Should the entries contain pictures, leave them out and return exactly the lines from the first through the line holding "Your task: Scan".

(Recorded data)
===

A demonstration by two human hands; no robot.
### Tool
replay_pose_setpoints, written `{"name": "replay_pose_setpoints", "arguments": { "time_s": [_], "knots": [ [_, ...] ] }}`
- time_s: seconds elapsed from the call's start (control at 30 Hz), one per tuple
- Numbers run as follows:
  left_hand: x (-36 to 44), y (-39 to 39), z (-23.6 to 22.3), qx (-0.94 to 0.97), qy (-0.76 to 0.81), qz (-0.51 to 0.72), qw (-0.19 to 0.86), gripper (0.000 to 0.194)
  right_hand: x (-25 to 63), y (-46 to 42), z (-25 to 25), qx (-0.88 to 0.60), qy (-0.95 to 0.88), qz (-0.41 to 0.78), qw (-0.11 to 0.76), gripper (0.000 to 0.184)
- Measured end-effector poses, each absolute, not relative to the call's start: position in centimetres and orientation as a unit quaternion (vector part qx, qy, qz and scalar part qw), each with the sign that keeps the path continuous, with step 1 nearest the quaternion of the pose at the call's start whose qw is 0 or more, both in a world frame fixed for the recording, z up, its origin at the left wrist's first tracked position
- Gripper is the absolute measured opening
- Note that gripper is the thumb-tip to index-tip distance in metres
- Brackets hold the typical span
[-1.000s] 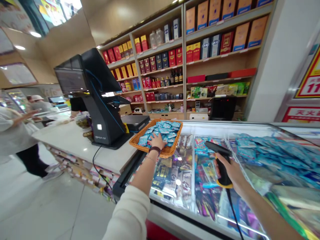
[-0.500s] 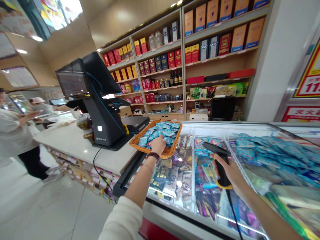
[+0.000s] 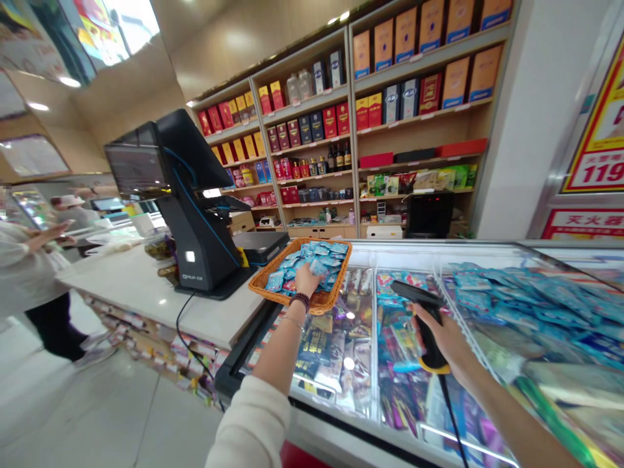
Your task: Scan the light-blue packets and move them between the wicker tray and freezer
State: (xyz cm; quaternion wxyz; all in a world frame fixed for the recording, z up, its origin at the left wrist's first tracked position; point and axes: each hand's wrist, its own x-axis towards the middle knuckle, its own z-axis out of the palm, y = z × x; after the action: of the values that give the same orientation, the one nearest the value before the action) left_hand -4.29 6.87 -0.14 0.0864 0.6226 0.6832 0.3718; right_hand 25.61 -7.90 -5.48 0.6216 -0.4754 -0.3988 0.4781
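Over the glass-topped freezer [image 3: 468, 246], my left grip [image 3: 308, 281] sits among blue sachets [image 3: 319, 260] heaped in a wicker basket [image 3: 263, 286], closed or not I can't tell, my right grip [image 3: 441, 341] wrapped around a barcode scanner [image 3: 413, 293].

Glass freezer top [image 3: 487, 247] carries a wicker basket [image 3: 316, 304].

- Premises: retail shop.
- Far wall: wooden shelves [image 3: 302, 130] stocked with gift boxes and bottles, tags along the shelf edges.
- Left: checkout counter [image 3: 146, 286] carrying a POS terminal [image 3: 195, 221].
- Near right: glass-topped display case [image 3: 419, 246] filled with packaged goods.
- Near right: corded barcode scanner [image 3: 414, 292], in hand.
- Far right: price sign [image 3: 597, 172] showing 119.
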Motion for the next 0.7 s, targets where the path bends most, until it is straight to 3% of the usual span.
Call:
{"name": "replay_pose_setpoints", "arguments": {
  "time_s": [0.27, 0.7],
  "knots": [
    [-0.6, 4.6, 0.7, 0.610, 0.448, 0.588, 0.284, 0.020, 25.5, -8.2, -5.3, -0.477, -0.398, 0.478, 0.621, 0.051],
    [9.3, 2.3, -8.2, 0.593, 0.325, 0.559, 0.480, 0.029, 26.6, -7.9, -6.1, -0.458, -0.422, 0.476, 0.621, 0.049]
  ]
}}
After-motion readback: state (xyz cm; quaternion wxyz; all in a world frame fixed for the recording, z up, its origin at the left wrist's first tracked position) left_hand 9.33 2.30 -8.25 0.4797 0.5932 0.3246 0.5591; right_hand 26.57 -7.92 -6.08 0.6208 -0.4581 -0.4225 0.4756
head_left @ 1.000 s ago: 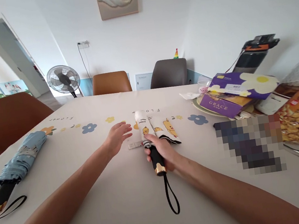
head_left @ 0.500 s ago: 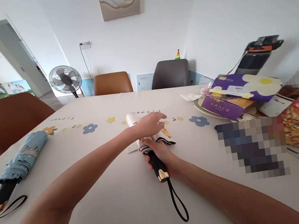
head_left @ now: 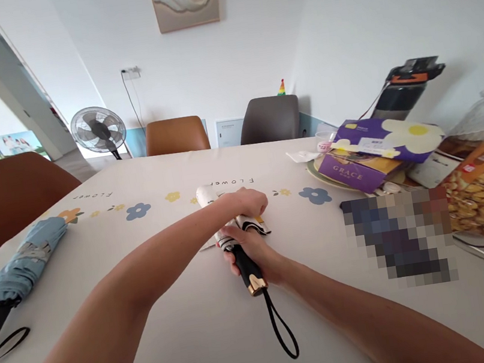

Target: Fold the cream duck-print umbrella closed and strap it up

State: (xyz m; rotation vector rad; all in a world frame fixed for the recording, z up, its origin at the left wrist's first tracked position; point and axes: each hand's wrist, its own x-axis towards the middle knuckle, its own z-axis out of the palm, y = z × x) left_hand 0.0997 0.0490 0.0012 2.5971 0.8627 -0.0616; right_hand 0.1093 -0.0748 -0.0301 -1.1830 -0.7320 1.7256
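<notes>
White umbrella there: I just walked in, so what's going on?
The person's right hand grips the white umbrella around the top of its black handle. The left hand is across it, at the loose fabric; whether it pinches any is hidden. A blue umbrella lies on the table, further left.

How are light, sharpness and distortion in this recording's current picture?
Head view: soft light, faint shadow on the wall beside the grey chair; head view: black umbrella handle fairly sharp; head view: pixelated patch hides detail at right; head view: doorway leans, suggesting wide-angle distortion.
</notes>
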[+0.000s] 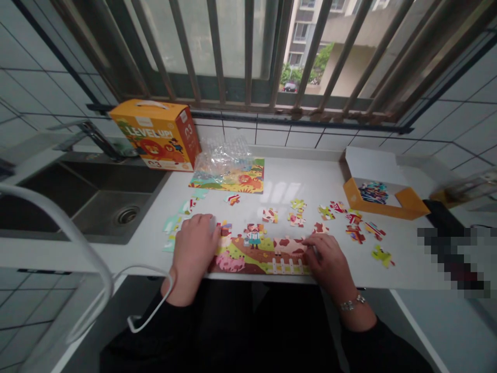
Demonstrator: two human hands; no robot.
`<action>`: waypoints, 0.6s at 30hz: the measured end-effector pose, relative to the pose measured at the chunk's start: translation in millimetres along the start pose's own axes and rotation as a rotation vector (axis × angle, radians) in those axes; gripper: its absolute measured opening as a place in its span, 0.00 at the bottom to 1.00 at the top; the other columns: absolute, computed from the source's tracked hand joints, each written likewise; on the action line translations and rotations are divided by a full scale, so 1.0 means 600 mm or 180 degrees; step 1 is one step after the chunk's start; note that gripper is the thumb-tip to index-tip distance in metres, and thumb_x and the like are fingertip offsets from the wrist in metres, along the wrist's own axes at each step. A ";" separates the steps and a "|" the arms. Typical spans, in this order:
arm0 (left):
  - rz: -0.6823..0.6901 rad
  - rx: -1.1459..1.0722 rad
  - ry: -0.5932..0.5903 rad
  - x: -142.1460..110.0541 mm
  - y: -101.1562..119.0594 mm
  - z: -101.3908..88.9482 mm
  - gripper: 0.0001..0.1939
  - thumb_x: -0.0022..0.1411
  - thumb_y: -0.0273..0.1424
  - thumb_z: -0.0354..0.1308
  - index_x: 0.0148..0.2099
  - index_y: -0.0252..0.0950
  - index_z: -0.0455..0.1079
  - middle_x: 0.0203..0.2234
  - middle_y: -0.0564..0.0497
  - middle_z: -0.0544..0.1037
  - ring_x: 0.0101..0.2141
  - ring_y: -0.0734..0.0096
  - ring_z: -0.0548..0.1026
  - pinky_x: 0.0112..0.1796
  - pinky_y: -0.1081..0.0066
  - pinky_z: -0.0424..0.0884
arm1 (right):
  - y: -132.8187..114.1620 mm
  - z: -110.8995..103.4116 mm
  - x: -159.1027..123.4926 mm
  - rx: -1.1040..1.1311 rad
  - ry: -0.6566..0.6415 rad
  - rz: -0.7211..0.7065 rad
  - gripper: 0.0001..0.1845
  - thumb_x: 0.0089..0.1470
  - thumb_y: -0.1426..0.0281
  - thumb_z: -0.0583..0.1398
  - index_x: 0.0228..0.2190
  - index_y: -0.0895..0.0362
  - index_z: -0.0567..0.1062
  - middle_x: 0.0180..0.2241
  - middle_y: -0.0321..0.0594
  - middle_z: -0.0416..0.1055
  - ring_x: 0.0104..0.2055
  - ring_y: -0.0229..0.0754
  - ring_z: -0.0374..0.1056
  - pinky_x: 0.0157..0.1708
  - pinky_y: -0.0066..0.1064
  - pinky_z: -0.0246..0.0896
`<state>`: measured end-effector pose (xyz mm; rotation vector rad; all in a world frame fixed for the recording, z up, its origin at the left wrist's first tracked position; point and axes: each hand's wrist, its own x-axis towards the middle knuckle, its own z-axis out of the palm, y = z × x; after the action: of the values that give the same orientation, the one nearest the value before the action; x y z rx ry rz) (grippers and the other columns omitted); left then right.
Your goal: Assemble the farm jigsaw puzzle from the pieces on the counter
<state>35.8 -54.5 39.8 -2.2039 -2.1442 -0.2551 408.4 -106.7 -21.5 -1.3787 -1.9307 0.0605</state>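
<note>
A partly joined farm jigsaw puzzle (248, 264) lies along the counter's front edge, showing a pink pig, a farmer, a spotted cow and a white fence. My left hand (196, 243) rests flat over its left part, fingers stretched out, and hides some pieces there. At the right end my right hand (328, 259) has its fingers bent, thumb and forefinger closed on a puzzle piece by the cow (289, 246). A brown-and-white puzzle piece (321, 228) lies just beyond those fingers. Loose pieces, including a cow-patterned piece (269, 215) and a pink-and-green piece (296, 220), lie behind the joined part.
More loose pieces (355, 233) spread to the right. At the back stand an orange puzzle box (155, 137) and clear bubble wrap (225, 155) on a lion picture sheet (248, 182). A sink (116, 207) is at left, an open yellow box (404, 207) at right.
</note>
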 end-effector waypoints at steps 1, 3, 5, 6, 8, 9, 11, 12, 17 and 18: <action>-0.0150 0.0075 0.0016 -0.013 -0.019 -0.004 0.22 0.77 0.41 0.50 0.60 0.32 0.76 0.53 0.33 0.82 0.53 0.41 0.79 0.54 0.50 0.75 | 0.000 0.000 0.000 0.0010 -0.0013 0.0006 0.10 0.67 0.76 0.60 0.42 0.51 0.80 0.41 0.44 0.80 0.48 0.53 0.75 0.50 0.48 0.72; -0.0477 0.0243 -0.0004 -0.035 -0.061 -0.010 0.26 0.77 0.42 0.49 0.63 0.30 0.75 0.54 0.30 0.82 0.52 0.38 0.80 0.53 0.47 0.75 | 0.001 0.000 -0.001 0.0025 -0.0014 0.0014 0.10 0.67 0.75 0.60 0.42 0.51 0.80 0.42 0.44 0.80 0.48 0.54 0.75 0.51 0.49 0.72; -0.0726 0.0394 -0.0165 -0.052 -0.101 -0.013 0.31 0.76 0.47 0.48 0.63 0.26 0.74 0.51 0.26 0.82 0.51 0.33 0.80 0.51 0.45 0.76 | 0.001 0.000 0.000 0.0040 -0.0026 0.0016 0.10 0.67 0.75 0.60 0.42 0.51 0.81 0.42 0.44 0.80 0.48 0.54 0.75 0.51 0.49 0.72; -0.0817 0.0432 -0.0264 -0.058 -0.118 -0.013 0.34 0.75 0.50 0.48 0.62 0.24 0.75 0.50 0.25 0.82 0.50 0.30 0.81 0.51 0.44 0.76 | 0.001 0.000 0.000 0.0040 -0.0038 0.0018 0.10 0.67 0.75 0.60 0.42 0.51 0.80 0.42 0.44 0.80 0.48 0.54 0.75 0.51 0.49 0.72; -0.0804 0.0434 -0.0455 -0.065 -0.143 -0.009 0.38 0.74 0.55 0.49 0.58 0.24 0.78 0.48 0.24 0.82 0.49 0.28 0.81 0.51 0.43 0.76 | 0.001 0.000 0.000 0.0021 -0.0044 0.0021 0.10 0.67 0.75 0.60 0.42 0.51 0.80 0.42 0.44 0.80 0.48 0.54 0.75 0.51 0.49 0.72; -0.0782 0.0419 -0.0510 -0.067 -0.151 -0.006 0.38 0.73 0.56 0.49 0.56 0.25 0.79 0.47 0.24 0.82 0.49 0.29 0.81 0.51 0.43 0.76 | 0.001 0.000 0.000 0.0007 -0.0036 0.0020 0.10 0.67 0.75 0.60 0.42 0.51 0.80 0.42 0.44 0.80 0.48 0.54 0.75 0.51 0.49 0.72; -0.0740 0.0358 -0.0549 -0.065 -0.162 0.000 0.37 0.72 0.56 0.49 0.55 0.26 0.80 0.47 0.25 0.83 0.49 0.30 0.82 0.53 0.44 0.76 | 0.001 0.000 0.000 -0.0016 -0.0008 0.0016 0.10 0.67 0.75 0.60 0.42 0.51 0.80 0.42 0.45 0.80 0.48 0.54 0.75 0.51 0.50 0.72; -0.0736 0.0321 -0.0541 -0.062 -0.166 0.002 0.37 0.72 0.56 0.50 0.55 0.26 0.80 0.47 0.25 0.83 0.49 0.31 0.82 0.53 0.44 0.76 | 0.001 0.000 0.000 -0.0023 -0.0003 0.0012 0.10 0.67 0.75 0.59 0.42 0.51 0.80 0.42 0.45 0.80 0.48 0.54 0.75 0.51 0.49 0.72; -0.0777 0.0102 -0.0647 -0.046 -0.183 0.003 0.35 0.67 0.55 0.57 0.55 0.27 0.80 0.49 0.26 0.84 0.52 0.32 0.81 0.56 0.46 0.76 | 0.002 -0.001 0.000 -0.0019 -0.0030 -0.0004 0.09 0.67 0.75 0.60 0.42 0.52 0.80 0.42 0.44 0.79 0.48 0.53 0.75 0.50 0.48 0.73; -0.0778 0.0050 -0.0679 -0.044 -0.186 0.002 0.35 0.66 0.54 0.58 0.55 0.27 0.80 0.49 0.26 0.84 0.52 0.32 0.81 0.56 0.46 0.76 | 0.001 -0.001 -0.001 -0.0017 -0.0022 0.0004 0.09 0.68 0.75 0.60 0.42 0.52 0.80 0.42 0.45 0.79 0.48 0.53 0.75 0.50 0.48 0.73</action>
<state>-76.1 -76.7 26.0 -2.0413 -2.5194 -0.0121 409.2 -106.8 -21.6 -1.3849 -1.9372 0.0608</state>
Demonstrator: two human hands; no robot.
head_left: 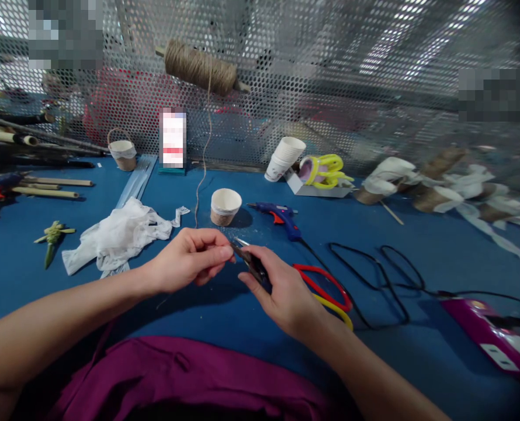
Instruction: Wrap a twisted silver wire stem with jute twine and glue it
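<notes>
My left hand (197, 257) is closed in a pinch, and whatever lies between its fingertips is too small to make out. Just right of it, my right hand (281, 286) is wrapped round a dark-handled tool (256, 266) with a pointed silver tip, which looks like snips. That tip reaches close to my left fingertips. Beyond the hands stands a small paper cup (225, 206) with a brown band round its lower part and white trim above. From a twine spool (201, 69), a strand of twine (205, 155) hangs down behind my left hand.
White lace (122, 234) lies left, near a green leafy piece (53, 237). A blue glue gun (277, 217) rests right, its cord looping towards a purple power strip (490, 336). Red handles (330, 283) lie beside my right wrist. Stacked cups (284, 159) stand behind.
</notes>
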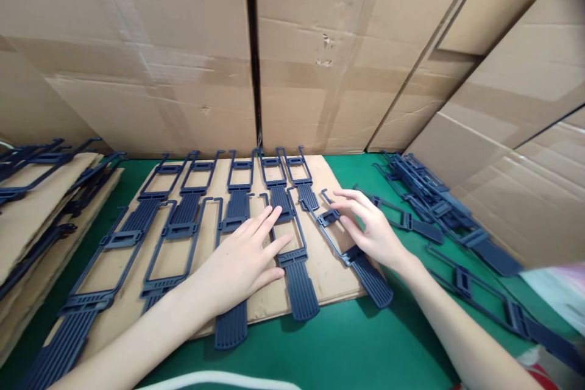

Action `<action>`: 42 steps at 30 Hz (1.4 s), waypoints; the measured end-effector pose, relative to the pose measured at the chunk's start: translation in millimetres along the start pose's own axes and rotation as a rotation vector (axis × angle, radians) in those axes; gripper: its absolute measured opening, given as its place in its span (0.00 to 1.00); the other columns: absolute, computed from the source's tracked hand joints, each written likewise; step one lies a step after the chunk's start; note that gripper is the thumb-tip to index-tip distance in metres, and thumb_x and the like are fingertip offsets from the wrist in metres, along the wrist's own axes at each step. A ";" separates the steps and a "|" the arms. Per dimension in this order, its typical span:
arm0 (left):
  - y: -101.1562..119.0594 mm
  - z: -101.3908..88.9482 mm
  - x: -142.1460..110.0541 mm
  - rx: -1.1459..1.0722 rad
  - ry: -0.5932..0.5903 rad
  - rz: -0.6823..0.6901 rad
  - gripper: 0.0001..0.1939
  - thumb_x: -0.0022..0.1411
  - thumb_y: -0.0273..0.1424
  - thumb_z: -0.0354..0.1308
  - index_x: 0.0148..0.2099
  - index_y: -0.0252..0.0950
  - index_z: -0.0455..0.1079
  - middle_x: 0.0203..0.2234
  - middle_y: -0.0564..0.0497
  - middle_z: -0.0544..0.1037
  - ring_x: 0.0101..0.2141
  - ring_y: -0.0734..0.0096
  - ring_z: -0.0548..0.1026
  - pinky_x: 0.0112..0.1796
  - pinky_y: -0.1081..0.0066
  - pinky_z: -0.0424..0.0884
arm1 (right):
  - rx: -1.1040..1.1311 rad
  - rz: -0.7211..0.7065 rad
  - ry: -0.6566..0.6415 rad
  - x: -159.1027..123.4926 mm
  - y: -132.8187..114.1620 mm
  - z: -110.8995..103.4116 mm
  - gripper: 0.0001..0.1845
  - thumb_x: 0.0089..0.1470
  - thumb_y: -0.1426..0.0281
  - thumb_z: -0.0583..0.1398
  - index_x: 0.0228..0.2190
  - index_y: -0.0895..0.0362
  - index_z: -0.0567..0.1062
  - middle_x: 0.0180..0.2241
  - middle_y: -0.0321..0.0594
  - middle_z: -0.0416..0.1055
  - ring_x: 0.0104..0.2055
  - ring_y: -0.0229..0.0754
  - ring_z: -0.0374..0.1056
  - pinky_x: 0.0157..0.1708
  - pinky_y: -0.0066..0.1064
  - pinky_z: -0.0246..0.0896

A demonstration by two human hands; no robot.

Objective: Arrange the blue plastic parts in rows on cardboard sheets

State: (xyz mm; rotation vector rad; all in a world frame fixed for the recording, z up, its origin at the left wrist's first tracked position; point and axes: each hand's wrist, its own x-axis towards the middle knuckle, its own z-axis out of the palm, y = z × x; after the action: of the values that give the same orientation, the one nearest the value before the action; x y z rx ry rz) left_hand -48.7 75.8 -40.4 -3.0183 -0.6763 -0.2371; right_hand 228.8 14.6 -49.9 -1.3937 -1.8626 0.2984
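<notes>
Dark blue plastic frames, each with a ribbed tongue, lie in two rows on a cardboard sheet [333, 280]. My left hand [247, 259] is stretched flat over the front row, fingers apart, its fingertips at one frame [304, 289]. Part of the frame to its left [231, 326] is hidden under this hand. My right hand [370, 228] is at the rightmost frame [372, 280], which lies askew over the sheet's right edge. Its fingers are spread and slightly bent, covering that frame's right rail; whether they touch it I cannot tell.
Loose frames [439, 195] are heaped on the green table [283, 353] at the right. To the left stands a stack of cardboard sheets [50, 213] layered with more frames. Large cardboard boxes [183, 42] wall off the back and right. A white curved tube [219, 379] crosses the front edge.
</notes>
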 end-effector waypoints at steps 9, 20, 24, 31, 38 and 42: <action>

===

EXERCISE SOLUTION
A demonstration by two human hands; no robot.
### Tool
replay_pose_setpoints, written `{"name": "replay_pose_setpoints", "arguments": { "time_s": [_], "knots": [ [_, ...] ] }}`
- time_s: seconds elapsed from the call's start (control at 30 Hz), one per tuple
- Numbers run as follows:
  left_hand: x (-36 to 44), y (-39 to 39), z (-23.6 to 22.3), qx (-0.94 to 0.97), qy (-0.76 to 0.81), qz (-0.51 to 0.72), qw (-0.19 to 0.86), gripper (0.000 to 0.194)
  right_hand: x (-25 to 63), y (-46 to 42), z (-25 to 25), qx (-0.88 to 0.60), qy (-0.95 to 0.88), qz (-0.41 to 0.78), qw (-0.11 to 0.76), gripper (0.000 to 0.184)
- Measured end-effector poses, each absolute, not relative to the call's start: position in centimetres and orientation as a unit quaternion (vector part qx, qy, qz and scalar part qw), each with the sign that keeps the path continuous, with step 1 nearest the quaternion of the pose at the call's start whose qw is 0 or more, both in a world frame fixed for the recording, z up, its origin at the left wrist's first tracked position
- Gripper is the absolute measured opening
- Note that gripper is the thumb-tip to index-tip distance in metres
- Brackets hold the typical span
[-1.000s] 
[-0.500s] 
[+0.000s] 
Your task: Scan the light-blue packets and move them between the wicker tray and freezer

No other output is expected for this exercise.